Apesar de ter tido as suas receitas fortemente multiplicadas durante a pandemia de Covid-19 diante do boom das entregas de alimentos em domicílio, o iFood foi a empresa que mais deixou de recolher impostos sob o programa, criado com o objetivo declarado de socorrer setores impactados pelas restrições de circulação nas cidades.
Originalmente uma empresa brasileira, o iFood passou a ser 100% controlado pelo grupo holandês Prosus em 2022.
Decisão de agosto do Tribunal Regional Federal da 3ª Região que ainda não havia sido levada a público confirmou a tese do governo de que o iFood não tinha direito à isenção de impostos sob o programa após a edição de uma portaria que limitou as atividades elegíveis. O entendimento do tribunal é que os pagamentos deveriam ter sido retomados a partir de maio de 2023, mas a companhia continuou se beneficiando sob o amparo de liminares.
Em documento visto pela Reuters, a Receita Federal citou no processo “enorme dano ao erário” e apontou que a empresa deixou de recolher, de maneira indevida, mais de R$900 milhões em tributos federais.
Em resposta sobre a decisão da Justiça, o iFood informou que já fez os pagamentos dos valores devidos em parcelas nos meses de setembro e outubro, ressaltando que está “em dia com todas as suas obrigações junto à Receita”.
“O iFood esclarece que os recursos utilizados para o pagamento desses tributos estavam provisionados no seu balanço e, portanto, não houve impacto financeiro na operação,” disse em nota.
A empresa acrescentou ainda que usufruiu do benefício somente enquanto esteve vigente a decisão judicial que o autorizava a fazê-lo, tendo interrompido seu uso desde janeiro deste ano.
Os pagamentos ajudam o governo na busca pela meta de déficit fiscal zero neste ano, enquanto a equipe econômica avalia soluções para cobrir o buraco aberto no Orçamento depois que o Congresso Nacional derrubou a medida provisória 1303, que elevava tributos e previa alguns cortes de despesas.
Procurada, a Receita Federal afirmou que não comenta temas em discussão no Poder Judiciário nem situações que envolvam contribuintes específicos.

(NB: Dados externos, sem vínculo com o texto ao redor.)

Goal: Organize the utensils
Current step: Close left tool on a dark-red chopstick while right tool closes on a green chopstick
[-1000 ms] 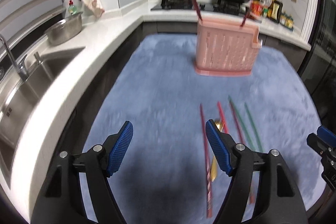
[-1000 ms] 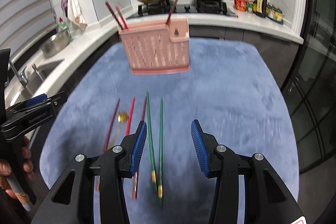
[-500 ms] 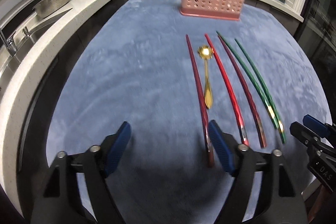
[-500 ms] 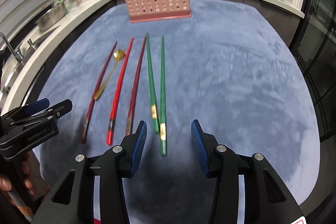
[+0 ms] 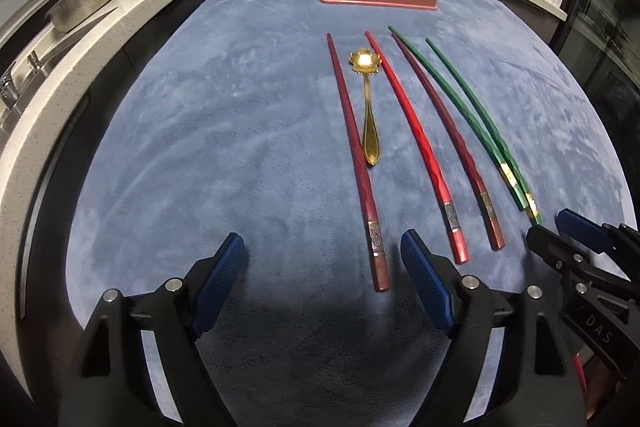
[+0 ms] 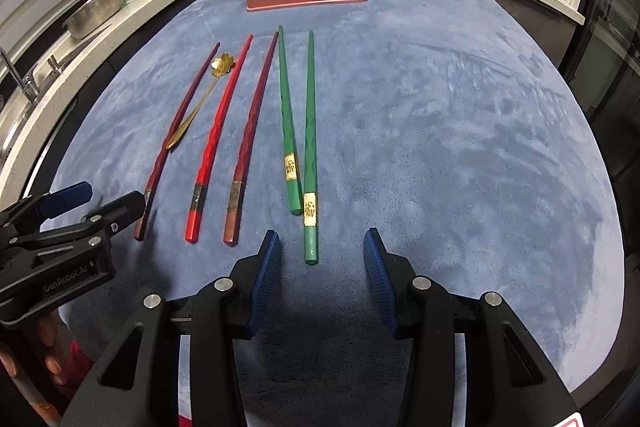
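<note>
Both open grippers, left gripper (image 5: 322,265) and right gripper (image 6: 322,259), have been lowered toward the chopsticks (image 6: 310,143) at the mat's (image 6: 460,147) near edge, left jaws just widened, nothing gripped.

Both tools are black plastic. The left gripper (image 5: 322,269) has two fingers with dark blue bumpy pads (image 5: 218,283) and round silver screws. The right gripper (image 6: 322,273) looks the same, with ridged blue pads (image 6: 266,277). At the left edge of the right view, white letters say "GenRobot.AI". Something red is worn at the lower left.
</note>
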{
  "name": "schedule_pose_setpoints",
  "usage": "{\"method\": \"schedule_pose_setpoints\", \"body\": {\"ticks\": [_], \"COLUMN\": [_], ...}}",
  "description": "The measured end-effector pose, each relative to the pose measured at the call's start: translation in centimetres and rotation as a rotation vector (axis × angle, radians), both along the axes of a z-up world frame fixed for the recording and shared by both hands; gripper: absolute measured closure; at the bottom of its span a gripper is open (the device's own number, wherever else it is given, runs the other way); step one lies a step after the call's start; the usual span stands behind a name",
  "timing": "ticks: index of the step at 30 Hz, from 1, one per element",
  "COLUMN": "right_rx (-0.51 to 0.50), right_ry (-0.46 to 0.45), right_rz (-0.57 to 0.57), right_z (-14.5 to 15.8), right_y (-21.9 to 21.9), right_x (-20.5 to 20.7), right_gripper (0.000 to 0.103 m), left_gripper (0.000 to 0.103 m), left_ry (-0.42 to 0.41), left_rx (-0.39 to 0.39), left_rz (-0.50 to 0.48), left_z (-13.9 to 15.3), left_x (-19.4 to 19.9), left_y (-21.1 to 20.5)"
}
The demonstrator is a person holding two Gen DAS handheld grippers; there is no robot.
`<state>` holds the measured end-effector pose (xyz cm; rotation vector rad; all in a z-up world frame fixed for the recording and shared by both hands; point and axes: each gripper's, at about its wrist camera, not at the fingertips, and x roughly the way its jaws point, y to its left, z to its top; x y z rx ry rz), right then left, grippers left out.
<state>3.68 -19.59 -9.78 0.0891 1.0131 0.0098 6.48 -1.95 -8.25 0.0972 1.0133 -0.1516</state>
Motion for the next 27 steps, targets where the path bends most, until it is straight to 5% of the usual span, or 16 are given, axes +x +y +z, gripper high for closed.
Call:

Criado em 2021, o Perse zerou alíquotas de IRPJ, CSLL, PIS e Cofins para empresas dos setores de eventos e turismo e áreas correlatas. O programa, porém, passou por alterações legais que miravam restringi-lo desde o governo Jair Bolsonaro, e foi extinto em abril deste ano depois da aprovação de um teto de R$15 bilhões em renúncia fiscal, parte do esforço do presidente Luiz Inácio Lula da Silva para reduzir gastos tributários.
“O Perse estava previsto para terminar quando a renúncia fiscal chegasse aos R$15 bilhões. Então, como o iFood era o maior beneficiário do programa, estava lá em primeiro lugar, ele foi consumindo esse limite, e os outros contribuintes começaram a se sentir, inclusive, prejudicados”, disse a procuradora da Fazenda Nacional Raquel Mendes.
Segundo ela, o pagamento do iFood ao governo não vai gerar uma reabertura do Perse para novas concessões de benefícios, apesar de, na prática, os R$15 bilhões de limite do programa não terem sido efetivamente consumidos após a devolução dos tributos.
Argumentos do fisco anexados ao processo apontam que a empresa de entregas “sequer foi afetada pela pandemia, pelo contrário, cresceu absurdamente”, com receitas tributáveis mensais que saltaram de R$236 milhões em março de 2020 para R$836 milhões em dezembro de 2022 e R$1,2 bilhão em dezembro de 2024.
A elevada renúncia de arrecadação gerada pelo Perse mesmo após o fim da pandemia foi alvo de críticas do ministro da Fazenda, Fernando Haddad, que descrevia o programa como mal desenhado, com renúncias excessivas que dificultavam o trabalho do governo para melhorar a trajetória das contas públicas.
Em 2023, ele chegou a propor a extinção do programa, mas por pressão do Congresso a iniciativa acabou prorrogada no ano passado, prevendo o teto de R$15 bilhões, valor que foi consumido em menos de um ano.